• TASK TO CARRY OUT
The whole listing that follows is to be restated word for word, images excluded.

• PROVIDED DATA

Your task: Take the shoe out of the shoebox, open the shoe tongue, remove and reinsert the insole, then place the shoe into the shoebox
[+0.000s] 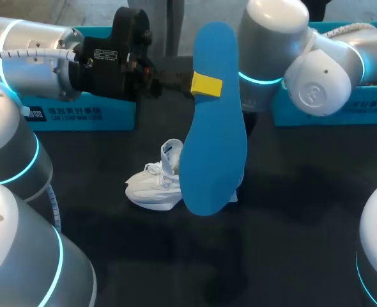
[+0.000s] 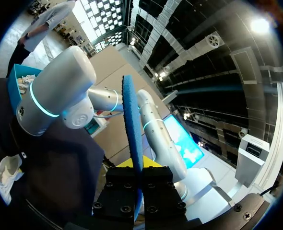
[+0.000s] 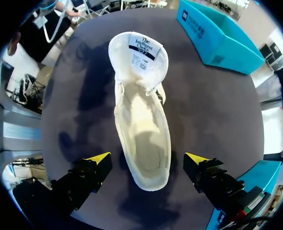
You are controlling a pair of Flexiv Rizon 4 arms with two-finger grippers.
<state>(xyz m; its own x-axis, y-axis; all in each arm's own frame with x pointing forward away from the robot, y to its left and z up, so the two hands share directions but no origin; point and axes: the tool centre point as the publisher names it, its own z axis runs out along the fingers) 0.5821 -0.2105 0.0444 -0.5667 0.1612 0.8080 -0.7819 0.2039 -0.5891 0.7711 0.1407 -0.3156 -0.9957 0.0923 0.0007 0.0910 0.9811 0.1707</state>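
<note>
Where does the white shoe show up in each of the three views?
Head view: white shoe at the centre, partly behind the upright blue insole.
Left wrist view: shoe on the table, off beside the left gripper.
Right wrist view: shoe under and between the right gripper's open fingers.
Shared landmark: the dark table.

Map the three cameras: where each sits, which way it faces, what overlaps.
Head view: above and behind, looking down at the table; left arm, right arm show, left pincer holding the blue insole.
Left wrist view: on the left wrist, looking along the insole's edge; own pincer and right arm show.
Right wrist view: on the right wrist, looking down into the white shoe; open right pincer shows.
Shared: all see the shoe; head and left wrist, the insole.
</note>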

• EXERCISE RESULT
Your task: Take the shoe out of the shoebox, open the shoe tongue, remove and reinsert the insole, then place the shoe into the shoebox
[+0.000s] 
[+0.000s] 
[+0.000s] 
You are controlling a pair of Flexiv Rizon 4 arms with two-finger grippers.
<state>(xyz m; its own x-axis, y-axis; all in each arm's own frame with x pointing forward away from the robot, y to its left and z up, so the two hands share directions but no origin; point and axes: the tool centre point as the publisher names it, its own z axis runs out along the fingers) 0.5821 -0.2105 0.0444 -0.5667 0.1612 0.8080 -0.7819 0.2039 -0.5891 0.7711 0.1407 -0.3156 -0.9957 0.0923 0.0007 0.0910 0.9811 0.1707</state>
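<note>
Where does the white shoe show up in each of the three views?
Head view: white shoe at the centre, partly behind the upright blue insole.
Left wrist view: shoe on the table, off beside the left gripper.
Right wrist view: shoe under and between the right gripper's open fingers.
Shared landmark: the dark table.

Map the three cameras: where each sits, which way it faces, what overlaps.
Head view: above and behind, looking down at the table; left arm, right arm show, left pincer holding the blue insole.
Left wrist view: on the left wrist, looking along the insole's edge; own pincer and right arm show.
Right wrist view: on the right wrist, looking down into the white shoe; open right pincer shows.
Shared: all see the shoe; head and left wrist, the insole.
</note>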

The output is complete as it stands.